▶ Data excerpt
--- --- ---

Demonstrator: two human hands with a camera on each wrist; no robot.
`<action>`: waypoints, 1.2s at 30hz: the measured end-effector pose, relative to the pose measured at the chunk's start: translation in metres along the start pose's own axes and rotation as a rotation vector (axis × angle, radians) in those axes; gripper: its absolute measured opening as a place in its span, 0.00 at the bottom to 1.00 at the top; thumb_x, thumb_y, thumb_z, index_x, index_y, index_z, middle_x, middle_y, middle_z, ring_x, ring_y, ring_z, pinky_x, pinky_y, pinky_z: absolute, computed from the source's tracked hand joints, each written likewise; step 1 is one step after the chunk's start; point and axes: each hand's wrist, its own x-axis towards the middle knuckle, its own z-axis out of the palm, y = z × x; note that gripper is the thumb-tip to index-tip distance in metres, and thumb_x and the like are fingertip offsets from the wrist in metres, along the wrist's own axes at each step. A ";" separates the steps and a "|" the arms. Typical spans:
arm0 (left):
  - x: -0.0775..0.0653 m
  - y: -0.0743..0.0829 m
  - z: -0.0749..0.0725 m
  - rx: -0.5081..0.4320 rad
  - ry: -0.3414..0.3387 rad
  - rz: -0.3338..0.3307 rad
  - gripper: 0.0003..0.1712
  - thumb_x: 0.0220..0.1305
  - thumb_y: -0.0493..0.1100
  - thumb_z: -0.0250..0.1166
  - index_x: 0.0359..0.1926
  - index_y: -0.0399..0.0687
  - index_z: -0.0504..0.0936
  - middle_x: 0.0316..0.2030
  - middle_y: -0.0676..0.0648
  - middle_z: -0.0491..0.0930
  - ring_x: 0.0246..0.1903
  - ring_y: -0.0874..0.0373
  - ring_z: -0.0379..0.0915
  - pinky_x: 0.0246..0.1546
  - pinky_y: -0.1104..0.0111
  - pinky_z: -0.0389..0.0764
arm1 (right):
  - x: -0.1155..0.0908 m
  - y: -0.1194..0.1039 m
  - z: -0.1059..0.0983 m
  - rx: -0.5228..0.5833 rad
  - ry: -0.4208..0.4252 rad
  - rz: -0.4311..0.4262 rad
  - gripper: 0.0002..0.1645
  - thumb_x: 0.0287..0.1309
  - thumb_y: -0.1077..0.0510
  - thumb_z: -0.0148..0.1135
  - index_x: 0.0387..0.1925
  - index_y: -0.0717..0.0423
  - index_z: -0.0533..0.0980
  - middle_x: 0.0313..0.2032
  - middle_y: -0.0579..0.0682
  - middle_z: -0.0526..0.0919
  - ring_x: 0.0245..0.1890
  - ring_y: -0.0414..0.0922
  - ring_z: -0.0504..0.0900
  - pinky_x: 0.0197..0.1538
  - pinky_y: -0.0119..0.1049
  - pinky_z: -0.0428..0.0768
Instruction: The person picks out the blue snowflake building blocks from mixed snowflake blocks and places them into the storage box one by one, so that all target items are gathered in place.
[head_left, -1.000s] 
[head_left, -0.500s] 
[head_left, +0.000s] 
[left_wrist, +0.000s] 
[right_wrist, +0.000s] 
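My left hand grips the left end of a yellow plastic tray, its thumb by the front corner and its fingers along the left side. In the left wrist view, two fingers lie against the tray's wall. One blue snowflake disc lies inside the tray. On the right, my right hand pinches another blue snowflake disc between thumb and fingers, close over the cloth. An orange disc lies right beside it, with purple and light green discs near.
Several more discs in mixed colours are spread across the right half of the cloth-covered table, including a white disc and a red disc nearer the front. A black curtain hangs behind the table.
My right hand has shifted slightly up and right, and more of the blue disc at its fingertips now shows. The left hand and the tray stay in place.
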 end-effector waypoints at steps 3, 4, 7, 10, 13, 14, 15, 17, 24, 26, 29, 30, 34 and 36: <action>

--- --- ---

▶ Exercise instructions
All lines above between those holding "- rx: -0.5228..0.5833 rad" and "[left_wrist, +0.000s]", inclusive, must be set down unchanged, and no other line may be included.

▶ Answer to this problem
  - rx: -0.5228..0.5833 rad
  - ry: -0.4208..0.4252 rad
  - rz: -0.4311..0.4262 rad
  - gripper: 0.0002..0.1645
  - thumb_x: 0.0287..0.1309
  - thumb_y: -0.1077..0.0510
  - thumb_z: -0.0148..0.1135
  - index_x: 0.0387..0.1925
  - index_y: -0.0717..0.0423
  - index_z: -0.0533..0.0980
  - middle_x: 0.0313..0.2032
  - middle_y: -0.0579..0.0682
  - middle_z: -0.0526..0.0919
  - ring_x: 0.0245..0.1890
  - ring_y: -0.0414..0.0922
  - ring_z: -0.0504..0.0900
  - pinky_x: 0.0197..0.1538
  - pinky_y: -0.0119..0.1049
  - pinky_z: -0.0428..0.0768
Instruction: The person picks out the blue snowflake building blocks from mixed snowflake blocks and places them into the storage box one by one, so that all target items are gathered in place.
[head_left, -1.000s] 
[head_left, -0.500s] 
[head_left, +0.000s] 
[left_wrist, +0.000s] 

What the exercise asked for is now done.